Retention in care is a well-developed metric in the HIV literature that has been central to the WHO and US National HIV/AIDS Strategy [15] and for measuring progress in reducing disparities [33]. Among those retained in care, 89% received treatment and 80% achieved viral suppression control, highlighting that retention in care is a key target. Encouragingly, a meta-analysis [34] and the compendium [15] highlight numerous evidence-based interventions proven to improve retention in HIV care and reduce disparities. Policy-driven programs have used such HIV Care Continuum strategies to increase viral suppression from 69 to 81% among Black participants between 2012 and 2016 [35]. Individual patients with HIV now also know that two viral load lab tests per year define a minimum standard to share accountability. Overall, success reducing disparities in HIV highlights the need to measure SLE retention in care as a necessary first step toward designing interventions, policies, and building patient partnerships to eliminate lupus outcome disparities.

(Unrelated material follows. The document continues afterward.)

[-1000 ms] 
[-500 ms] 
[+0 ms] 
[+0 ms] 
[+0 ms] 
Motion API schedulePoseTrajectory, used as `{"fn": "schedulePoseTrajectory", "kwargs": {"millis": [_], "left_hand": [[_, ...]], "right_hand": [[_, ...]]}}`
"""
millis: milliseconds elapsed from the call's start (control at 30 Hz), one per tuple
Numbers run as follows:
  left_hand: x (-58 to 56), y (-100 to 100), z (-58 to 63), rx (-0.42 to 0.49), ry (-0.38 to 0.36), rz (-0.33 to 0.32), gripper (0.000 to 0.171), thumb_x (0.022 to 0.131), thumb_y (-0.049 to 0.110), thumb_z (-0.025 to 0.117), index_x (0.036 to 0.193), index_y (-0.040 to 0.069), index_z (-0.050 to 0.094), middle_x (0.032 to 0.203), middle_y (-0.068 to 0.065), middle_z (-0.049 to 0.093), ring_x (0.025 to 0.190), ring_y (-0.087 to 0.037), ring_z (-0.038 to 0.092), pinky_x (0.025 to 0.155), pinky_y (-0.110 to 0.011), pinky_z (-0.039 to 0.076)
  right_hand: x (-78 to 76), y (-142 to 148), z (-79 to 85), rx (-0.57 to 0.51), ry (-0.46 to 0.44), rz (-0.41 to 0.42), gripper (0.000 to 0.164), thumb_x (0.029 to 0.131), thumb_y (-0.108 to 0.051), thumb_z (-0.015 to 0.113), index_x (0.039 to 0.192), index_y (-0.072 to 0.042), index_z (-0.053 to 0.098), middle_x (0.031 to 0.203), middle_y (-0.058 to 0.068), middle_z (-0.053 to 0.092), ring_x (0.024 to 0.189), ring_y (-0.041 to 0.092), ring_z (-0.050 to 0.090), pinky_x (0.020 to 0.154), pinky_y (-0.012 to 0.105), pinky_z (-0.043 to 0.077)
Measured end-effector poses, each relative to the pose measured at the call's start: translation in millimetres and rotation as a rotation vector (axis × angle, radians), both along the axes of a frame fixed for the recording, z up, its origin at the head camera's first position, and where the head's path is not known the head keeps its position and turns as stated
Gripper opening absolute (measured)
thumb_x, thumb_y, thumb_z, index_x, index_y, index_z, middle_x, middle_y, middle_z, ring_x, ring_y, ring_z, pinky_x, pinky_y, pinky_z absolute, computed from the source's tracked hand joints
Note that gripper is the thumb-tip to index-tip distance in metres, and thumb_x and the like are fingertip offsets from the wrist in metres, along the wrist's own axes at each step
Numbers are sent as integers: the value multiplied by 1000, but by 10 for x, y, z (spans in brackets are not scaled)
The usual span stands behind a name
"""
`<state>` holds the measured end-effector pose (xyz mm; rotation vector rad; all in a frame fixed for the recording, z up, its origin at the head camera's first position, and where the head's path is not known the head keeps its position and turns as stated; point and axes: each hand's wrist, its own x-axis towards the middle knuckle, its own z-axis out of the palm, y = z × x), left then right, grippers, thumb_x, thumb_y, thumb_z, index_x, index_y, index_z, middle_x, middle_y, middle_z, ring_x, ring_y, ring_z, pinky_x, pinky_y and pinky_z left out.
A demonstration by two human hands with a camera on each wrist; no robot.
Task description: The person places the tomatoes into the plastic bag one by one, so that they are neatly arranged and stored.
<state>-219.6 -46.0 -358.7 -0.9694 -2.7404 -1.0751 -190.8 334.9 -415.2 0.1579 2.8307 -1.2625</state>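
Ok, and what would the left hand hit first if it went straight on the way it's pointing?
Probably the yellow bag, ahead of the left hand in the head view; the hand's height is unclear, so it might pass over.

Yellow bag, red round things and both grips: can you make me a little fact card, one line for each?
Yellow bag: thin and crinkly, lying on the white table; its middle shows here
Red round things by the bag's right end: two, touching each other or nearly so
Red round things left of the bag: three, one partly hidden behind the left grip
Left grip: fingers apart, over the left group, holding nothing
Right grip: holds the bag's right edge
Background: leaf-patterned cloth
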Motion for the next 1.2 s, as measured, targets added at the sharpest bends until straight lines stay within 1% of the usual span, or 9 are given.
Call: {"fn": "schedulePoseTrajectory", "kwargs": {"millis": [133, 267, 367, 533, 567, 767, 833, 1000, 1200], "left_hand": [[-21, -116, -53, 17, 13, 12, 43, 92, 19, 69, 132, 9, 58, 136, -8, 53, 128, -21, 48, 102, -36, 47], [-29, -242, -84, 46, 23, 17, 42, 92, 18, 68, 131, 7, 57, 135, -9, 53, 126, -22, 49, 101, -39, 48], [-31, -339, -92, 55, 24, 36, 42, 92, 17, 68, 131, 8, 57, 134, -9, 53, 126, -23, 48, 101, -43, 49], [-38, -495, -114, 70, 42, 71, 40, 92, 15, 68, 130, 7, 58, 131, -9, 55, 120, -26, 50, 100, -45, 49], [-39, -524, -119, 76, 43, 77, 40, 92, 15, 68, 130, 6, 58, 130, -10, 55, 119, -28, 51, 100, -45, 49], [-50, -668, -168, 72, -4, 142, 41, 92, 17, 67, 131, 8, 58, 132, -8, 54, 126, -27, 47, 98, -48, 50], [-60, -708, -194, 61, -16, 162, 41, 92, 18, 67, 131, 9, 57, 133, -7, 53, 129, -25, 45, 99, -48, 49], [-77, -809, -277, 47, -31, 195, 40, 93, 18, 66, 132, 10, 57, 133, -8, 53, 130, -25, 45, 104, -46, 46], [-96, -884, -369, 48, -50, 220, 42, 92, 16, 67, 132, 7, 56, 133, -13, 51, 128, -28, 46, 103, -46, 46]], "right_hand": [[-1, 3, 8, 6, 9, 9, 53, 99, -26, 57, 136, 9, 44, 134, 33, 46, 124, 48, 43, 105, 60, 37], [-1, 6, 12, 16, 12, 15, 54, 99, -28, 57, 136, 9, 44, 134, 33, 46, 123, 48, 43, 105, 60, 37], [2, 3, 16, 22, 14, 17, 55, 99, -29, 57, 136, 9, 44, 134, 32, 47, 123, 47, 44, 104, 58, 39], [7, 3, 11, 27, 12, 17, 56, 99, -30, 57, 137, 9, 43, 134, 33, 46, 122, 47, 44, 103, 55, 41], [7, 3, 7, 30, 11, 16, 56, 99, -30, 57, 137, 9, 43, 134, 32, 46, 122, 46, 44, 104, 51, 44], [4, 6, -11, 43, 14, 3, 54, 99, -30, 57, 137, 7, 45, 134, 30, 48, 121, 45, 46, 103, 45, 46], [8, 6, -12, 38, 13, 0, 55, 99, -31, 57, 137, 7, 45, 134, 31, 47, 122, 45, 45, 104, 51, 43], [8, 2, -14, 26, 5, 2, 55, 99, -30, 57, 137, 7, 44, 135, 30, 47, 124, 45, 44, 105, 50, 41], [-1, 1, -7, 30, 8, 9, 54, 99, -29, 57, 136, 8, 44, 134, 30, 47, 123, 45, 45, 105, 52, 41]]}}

Despite strengths of carefully validating lupus cases, applying a novel Care Continuum from HIV, and testing associations using multivariable regression, we also acknowledge limitations. First, our analysis included only one health system in one US city. Future projects will test retention definitions in other health systems or regions. Second, patients with nephritis or skin predominant SLE may be followed more closely in nephrology or dermatology which was not examined in this study. Future studies could examine retention in care including visits provided by nephrologists or dermatologists, who may share care for patients with SLE. A strength of our EHR-derived visit-based approach to define retention is the possibility of reproducing this metric across or between health systems. It is possible that compared to single-system EHR assessments, payer claims datasets might show higher retention in care given capture of visit or lab claims anywhere, including labs performed in other local health systems. For instance, we noted that small town residents had lower univariate odds of complement tests; some may have had lab testing in local clinics while others simply did not have tests. Likewise, only 2% of our cohort was uninsured and retention rates may vary in populations with more patients who are uninsured. We also acknowledge that some patients may have been lost to follow-up—migrating or intentionally changing insurance or providers, without true gaps in lupus retention in care. Residence may also change more frequently in patients with greatest disadvantage or adverse life experiences [36, 37]. Such time-varying factors could be examined in future multi-site studies.

Conclusions

Defining lupus retention in care and its predictors are key steps toward future evidence-based interventions to improve retention and reduce some disparities in lupus outcomes. Residence in a disadvantaged neighborhood was the strongest factor predicting poor SLE retention in care. Constructing future interventions could leverage geo-targeting disadvantaged neighborhoods, as well as designing programs specifically with and for vulnerable populations residing within these neighborhoods. Ultimately, we aim to use the SLE Care Continuum measures to design evidence-based care strategies and policies to reduce health disparities and advance outcome equity among patients with lupus.